Thomas OwensOur current guidance regarding software licensing can be found here. The current guidance says that a general rule of thumb is that questions answerable by experts in software development are on-topic, while questions that need the expertise of a lawyer are off-topic. As we practice the craft of...

 
I answered too - community wiki style. :P
To be fair, it should be edited to make the best case for the position.
So if I left anything compelling out, please contribute to it.
 
9:22 PM
@AaronHall The only thing missing is what part of the SDLC licensing falls under.
Can you elaborate on it? Please use the SDLC definition on Wikipedia we link to in the Help Center since that's what we normalized on and there are too many SDLC definition
Also my train is crowded. The one before had a broken car.
 
jrh
10:23 PM
@amon thanks for the replies, I wasn't expecting a follow up so this was a neat surprise. I've worked with VTables a bit and even tried doing COM in plain C, so the class organization strategy is pretty clear. I like your answer there, (+1) I don't know why that question didn't come up in the searches I did.

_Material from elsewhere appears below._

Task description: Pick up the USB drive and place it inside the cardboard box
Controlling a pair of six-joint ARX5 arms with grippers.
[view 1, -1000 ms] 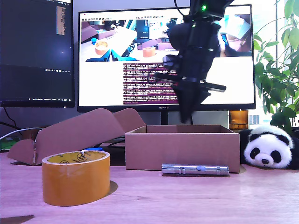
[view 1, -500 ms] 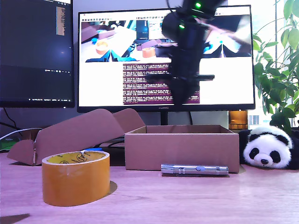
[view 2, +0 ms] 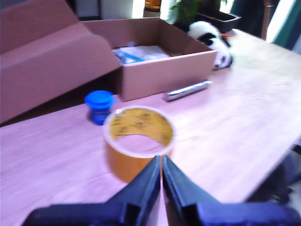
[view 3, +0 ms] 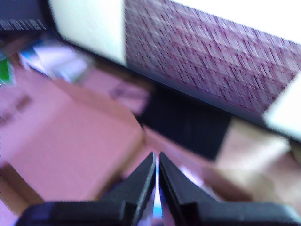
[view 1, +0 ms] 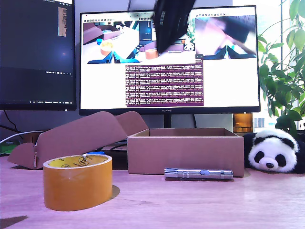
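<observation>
USB drive: not visible in any view now, so you can't confirm it's in the box (view 1: 186,155). Arm (view 1: 171,21) hung low over the box 1 s ago and has since pulled up to 12 o'clock in the exterior view. My first gripper (view 2: 162,174) and my second gripper (view 3: 156,172): jaws pinched nearly together, nothing seen held. Prob dropped inside; check the box.
</observation>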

I thought the way you compared messages in smalltalk to messages to a web sever was particularly interesting. I think that makes a lot of sense and coincidentally I think in the back of my mind I sort of felt like that was what OOP was intended to do, though I didn't really come to a good answer. I kind of just agonized back and forth about whether "Fox Mulder" programming was a good thing to do, and whether I was silly for not even trusting "my own" code.
I never came to a consistent conclusion but I sort of formed something in the middle
Also Smalltalk is really interesting but utterly unlike anything I've used before, and there's a bit of a learning curve it seems.